Изменить стиль страницы

— Я хочу, чтобы ты перестала отрицать, что здесь еще что-то есть. Что-то, за что стоит бороться. Я был готов умереть за тебя, Солнышко. Неужели ты думаешь, что я просто откажусь от нас после того, как у меня появился второй шанс сделать тебя своей?

Дрожь пробегает по моему позвоночнику.

Нет, нет. Нет. Я не могу позволить ему проникнуть под мою кожу.

— Я никогда больше не буду твоей, Неро. То, что у нас было раньше, исчезло.

Он качает головой. — Ты ошибаешься. Я думаю, ты все еще хочешь меня, просто не хочешь признаться себе в этом.

Унижение пронзает меня насквозь, потому что это правда.

Я больше не понимаю себя. Как я могу хотеть его после всего, что он сделал?

После всей этой лжи и боли?

Я извиваюсь в его объятиях, поворачиваясь так, чтобы оказаться спиной к нему. Чтобы не смотреть ему в глаза и не чувствовать, что он заглядывает мне прямо в душу.

Он прижимается ко мне и становится твердым, как камень.

— Не трогай меня.

Мой голос слабее, чем должен быть.

Его дыхание касается моей шеи, а его губы касаются моего уха, вызывая мурашки по коже. Я прикусываю нижнюю губу, чтобы подавить стон, который грозит вырваться наружу.

— Ты должна позволить мне прикасаться к тебе, — пробормотал он. — Мы должны быть единым фронтом, помнишь? Как мы убедим кого-нибудь, что мы счастливы в браке, если ты будешь отстраняться каждый раз, когда я попытаюсь тебя поцеловать?

Его рука обхватывает мое горло, и он поворачивает мою голову так, что наши губы оказываются на расстоянии шепота друг от друга. Проходит несколько секунд, пока мы дышим одним воздухом.

Это чистое искушение. Теперь я знаю, что чувствует наркоманка, когда просто не может устоять перед очередной дозой.

Мой рот приоткрывается.

Это все приглашение, которое ему нужно.

Его губы налетают на мои, язык вторгается, борется, завоевывает. Мир вокруг нас исчезает. Нет ничего, кроме него и меня, и нас захлестывает торнадо похоти и неверных решений.

Его хватка на моем горле ослабевает, когда он поворачивает меня лицом к себе и прижимает к прилавку. Я чувствую, как его член подрагивает сквозь ткань треников.

Я стону ему в рот.

Мне не должно это нравиться. Это не должно быть похоже на возвращение домой.

И все же это так.

Мы целуем друг друга так, будто мы последние два человека на всей планете. Как будто если мы остановимся, наступит конец света.

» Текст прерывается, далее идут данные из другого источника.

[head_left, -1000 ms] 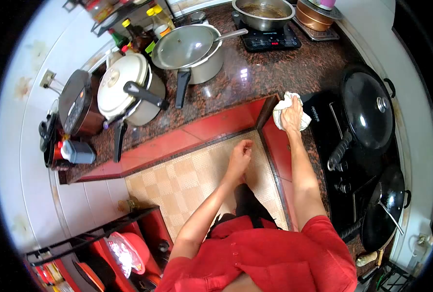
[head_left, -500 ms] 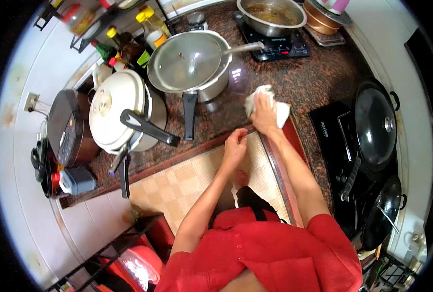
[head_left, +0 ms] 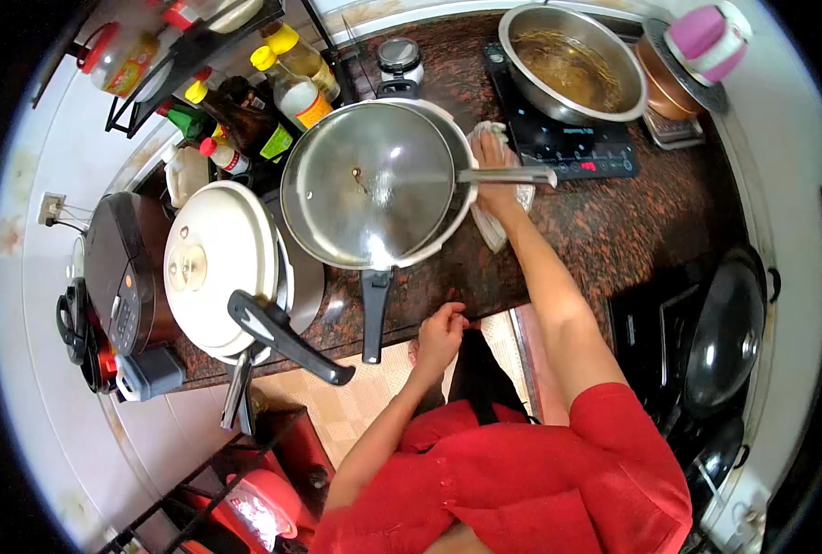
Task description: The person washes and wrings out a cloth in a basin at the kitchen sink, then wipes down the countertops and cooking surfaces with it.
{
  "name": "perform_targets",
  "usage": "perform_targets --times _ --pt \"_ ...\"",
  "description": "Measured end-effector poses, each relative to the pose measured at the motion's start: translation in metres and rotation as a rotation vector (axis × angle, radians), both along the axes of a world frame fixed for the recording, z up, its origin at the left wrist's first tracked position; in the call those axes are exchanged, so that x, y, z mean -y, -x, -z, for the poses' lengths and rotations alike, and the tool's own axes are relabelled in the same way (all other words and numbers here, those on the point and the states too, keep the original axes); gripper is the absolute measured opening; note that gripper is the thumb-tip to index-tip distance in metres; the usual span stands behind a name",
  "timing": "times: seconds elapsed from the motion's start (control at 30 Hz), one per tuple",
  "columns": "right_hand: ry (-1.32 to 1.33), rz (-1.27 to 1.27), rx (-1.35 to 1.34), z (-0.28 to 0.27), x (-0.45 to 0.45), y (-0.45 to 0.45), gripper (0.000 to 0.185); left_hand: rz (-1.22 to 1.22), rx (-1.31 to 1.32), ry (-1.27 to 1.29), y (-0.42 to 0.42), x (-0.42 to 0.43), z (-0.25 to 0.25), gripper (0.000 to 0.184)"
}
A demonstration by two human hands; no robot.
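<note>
My right hand (head_left: 494, 180) presses a pale cloth (head_left: 491, 227) onto the dark speckled countertop, between a pressure cooker pot (head_left: 463, 198) and the black induction cooker (head_left: 572, 152). The metal handle of a glass lid (head_left: 369, 185) crosses above that hand and hides part of it. The lid rests tilted over the pot, whose black handle points toward me. Near the counter's front edge, my left hand (head_left: 441, 334) hovers with curled fingers and nothing visible in them.
A steel basin (head_left: 634, 100) of brown liquid stands on the induction cooker. To the left are a white-lidded pressure cooker (head_left: 222, 263), a dark rice cooker (head_left: 126, 277) and several sauce bottles (head_left: 295, 97). A black-lidded wok (head_left: 725, 337) sits on the stove at right.
My right hand has slid the cloth forward across the counter, from near the front edge to beside the induction cooker. My left hand stays near the edge. The camera view has shifted forward.
</note>
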State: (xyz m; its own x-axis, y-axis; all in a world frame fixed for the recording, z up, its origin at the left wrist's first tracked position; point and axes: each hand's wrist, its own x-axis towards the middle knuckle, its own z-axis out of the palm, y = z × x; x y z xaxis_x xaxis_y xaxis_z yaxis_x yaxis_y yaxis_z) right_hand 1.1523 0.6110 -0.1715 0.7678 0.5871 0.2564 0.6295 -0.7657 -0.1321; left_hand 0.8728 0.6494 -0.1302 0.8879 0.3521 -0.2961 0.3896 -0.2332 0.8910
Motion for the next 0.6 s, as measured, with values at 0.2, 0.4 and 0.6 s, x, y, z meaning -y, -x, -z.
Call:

Его ладони скользят по моим бокам и обхватывают мою попку, притягивая меня к себе. Между нами не осталось ни малейшего пространства, и все же этого недостаточно. Он словно хочет поглотить меня в себя. Не могу сказать, что мне не нравится эта идея.

Он разрывает поцелуй и тянется губами к моей шее, а его горячий язык зажигает искры до самого сердца. Я открываю глаза и первое, что вижу, - его пистолет, лежащий в кобуре на журнальном столике. Пистолет, из которого он убил неизвестно сколько людей. Дымка рассеивается.

Что, черт возьми, я делаю? Я потеряла его.

Паника охватывает меня, и я толкаю его в грудь. — Остановись. Остановись.

Он отстраняется с грубым стоном. — Детка...

Я проскальзываю между ним и стойкой, оставляя между нами расстояние. Ко мне наконец-то вернулся здравый смысл. Что на меня нашло? Он мне не подходит по целому миллиону причин, включая то, что из-за него я схожу с ума.

Я должна держаться от него на расстоянии, а не целоваться с ним на кухне, ради всего святого!

Мои глаза встречаются с его глазами. — Это ошибка. Я не хочу этого.

В его глазах вспыхивает обида, и я ненавижу, что вызвала ее. Но будет лучше, если я причиню ему боль сейчас. Будет лучше, если я откажусь давать ему надежду.

Потому что как только мы получим от Джино и Виты то, что они хотят, я уеду из Нью-Йорка.